College enrollment rates increase when high schools cover the cost of college entrance exams, new research suggests.
The finding — published by Education Finance and Policy — is based on a study of six classes of high school juniors who attended Michigan schools from 2003-04 to 2007-08. The state has required teens to take a college entrance exam since 2007.
“Overall, the policy increased the probability that students would enroll in college by about 2 percent,” according to an Education Week article about the new research. “Students at schools with higher poverty rates increased their college enrollment rates by 6 percent, and those students who had a low to middling probability of taking the ACT before the policy took effect saw their rates improve by 5 percent afterward.”
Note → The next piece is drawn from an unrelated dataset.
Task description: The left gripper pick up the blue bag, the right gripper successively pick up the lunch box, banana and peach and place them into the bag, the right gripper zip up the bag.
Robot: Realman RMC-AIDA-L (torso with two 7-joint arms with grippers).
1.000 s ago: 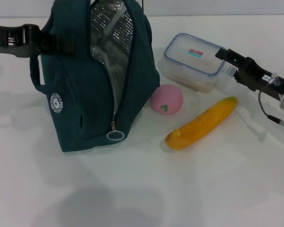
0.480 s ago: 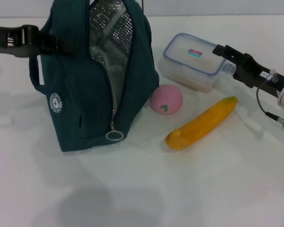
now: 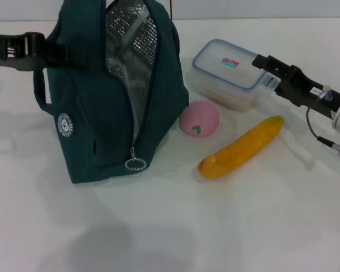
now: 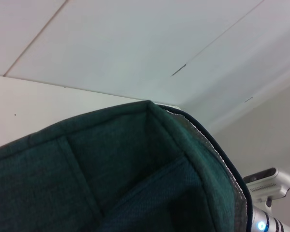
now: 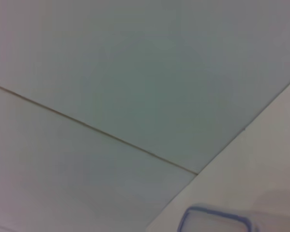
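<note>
- My left gripper (image 3: pixel 65 52) is clamped on the handle side of the blue bag (image 3: pixel 110 96), which stands open on the white table (image 3: pixel 215 226).
- My right gripper (image 3: pixel 262 71) grips the lunch box (image 3: pixel 229 73) edge.
- The peach (image 3: pixel 199 119) and the banana (image 3: pixel 241 147) lie beside the bag.

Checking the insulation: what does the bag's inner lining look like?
Silver quilted foil lining inside the blue bag, clearest in the head view.

Teal blue bag (image 3: pixel 96 113) stands unzipped beside peach (image 3: pixel 199 119), banana (image 3: pixel 241 148) and lidded lunch box (image 3: pixel 228 73).
</note>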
Researcher Joshua Hyman said the study shows that the ACT and SAT serve as “a gateway to four-year colleges,” especially for students who may not otherwise consider postsecondary education a possibility.
“I show that for every ten poor students taking a college entrance exam and scoring college-ready, there are an additional five poor students who do not take the test but who would score college-ready if they did,” Hyman told Chalkbeat.
Despite the findings, the study notes that providing free access to college admission exams is “far from a cure-all.”
“There remains a large supply of disadvantaged students who are high-achieving and not on the path to enrolling at a four-year college,” the study notes. “Researchers and policy makers are still faced with the important question of which policies can further stem the tide of rising inequality in educational attainment.”